TASK STATEMENT: Repeat the records below exactly, beginning at the first line and finishing with the line that contains "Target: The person".

THE DATA:
....

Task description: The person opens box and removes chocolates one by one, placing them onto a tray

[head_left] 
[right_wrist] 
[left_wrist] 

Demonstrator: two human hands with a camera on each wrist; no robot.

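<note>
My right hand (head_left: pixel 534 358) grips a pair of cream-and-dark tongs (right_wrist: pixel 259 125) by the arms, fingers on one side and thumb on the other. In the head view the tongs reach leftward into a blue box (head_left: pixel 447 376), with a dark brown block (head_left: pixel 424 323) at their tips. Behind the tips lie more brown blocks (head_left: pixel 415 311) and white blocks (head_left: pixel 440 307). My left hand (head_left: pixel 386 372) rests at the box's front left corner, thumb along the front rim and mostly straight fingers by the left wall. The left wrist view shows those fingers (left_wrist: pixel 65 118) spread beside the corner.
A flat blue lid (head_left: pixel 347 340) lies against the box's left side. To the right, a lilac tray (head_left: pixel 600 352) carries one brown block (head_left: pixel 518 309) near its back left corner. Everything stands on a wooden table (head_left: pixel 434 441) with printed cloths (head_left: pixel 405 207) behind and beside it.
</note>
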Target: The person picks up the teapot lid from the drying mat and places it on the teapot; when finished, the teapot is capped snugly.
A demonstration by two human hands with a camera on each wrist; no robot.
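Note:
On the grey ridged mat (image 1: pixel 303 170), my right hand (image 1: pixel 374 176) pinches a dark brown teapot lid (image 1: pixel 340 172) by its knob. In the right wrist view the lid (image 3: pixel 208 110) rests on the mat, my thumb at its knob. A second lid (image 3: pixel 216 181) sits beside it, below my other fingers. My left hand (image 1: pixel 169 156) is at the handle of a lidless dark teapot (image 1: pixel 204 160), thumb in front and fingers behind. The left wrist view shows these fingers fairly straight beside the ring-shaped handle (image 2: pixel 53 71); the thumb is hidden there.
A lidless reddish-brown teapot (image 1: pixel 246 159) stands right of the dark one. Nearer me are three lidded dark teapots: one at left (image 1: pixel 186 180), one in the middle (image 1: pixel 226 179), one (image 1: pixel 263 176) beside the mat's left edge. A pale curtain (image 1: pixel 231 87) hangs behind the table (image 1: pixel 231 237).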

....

WRITTEN RESPONSE:
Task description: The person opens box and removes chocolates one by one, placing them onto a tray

[head_left] 
[right_wrist] 
[left_wrist] 

Demonstrator: two human hands with a camera on each wrist; no robot.

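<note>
My right hand (head_left: pixel 534 358) grips a pair of cream-and-dark tongs (right_wrist: pixel 259 125) by the arms, fingers on one side and thumb on the other. In the head view the tongs reach leftward into a blue box (head_left: pixel 447 376), with a dark brown block (head_left: pixel 424 323) at their tips. Behind the tips lie more brown blocks (head_left: pixel 415 311) and white blocks (head_left: pixel 440 307). My left hand (head_left: pixel 386 372) rests at the box's front left corner, thumb along the front rim and mostly straight fingers by the left wall. The left wrist view shows those fingers (left_wrist: pixel 65 118) spread beside the corner.
A flat blue lid (head_left: pixel 347 340) lies against the box's left side. To the right, a lilac tray (head_left: pixel 600 352) carries one brown block (head_left: pixel 518 309) near its back left corner. Everything stands on a wooden table (head_left: pixel 434 441) with printed cloths (head_left: pixel 405 207) behind and beside it.
</note>
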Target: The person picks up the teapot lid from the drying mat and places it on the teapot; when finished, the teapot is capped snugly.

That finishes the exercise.